Work instructions: Without including any pictures, write out the data below exactly.

Data segment:
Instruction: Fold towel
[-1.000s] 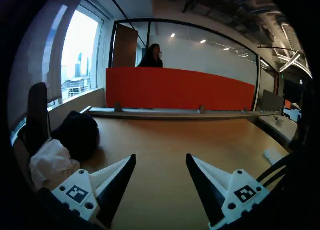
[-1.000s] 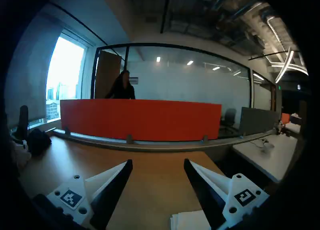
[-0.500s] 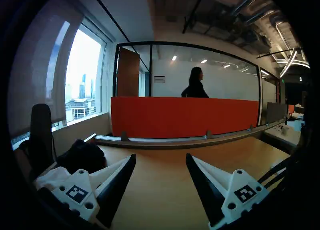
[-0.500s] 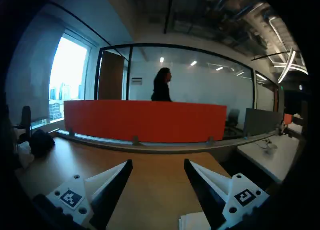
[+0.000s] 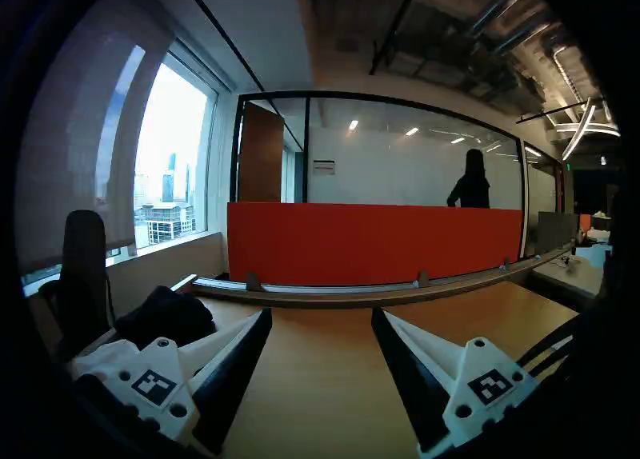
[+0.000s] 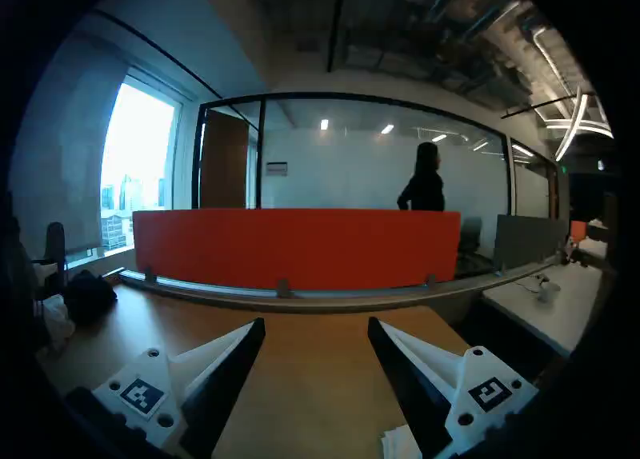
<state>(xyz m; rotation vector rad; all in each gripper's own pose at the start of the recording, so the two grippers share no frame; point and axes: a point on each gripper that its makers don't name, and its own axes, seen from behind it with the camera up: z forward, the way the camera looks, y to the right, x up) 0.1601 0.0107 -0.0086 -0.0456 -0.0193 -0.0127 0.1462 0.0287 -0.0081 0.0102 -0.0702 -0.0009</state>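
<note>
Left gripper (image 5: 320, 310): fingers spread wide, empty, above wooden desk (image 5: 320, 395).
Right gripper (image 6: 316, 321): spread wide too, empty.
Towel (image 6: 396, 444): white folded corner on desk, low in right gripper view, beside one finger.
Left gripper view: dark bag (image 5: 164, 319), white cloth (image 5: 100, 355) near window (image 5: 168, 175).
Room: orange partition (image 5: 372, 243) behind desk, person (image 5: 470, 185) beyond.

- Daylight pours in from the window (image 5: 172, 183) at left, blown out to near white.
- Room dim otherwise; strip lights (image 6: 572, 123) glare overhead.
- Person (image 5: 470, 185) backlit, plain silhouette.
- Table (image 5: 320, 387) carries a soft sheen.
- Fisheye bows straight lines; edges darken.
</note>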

Reply to the exercise:
Instruction: Fold towel
[-1.000s] 
[-1.000s] 
[-0.500s] 
[-0.500s] 
[+0.000s] 
[+0.000s] 
<state>(xyz m; rotation vector rad; all in each gripper's own pose at the start of the recording, so the two grippers share no frame; point and axes: a point on each gripper that its makers don't name, and its own axes, seen from behind it with the camera up: z forward, the way the camera looks, y to the right, x up) 0.1601 0.0107 -0.0086 -0.0456 -0.0193 -0.0127 0.1462 0.0287 -0.0081 0.0102 -0.0702 -0.0009</state>
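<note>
Left gripper (image 5: 320, 310): fingers spread wide, empty, above wooden desk (image 5: 320, 395).
Right gripper (image 6: 316, 321): spread wide too, empty.
Towel (image 6: 396, 444): white folded corner on desk, low in right gripper view, beside one finger.
Left gripper view: dark bag (image 5: 164, 319), white cloth (image 5: 100, 355) near window (image 5: 168, 175).
Room: orange partition (image 5: 372, 243) behind desk, person (image 5: 470, 185) beyond.

- Daylight pours in from the window (image 5: 172, 183) at left, blown out to near white.
- Room dim otherwise; strip lights (image 6: 572, 123) glare overhead.
- Person (image 5: 470, 185) backlit, plain silhouette.
- Table (image 5: 320, 387) carries a soft sheen.
- Fisheye bows straight lines; edges darken.
</note>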

Nothing more is needed to finish the exercise.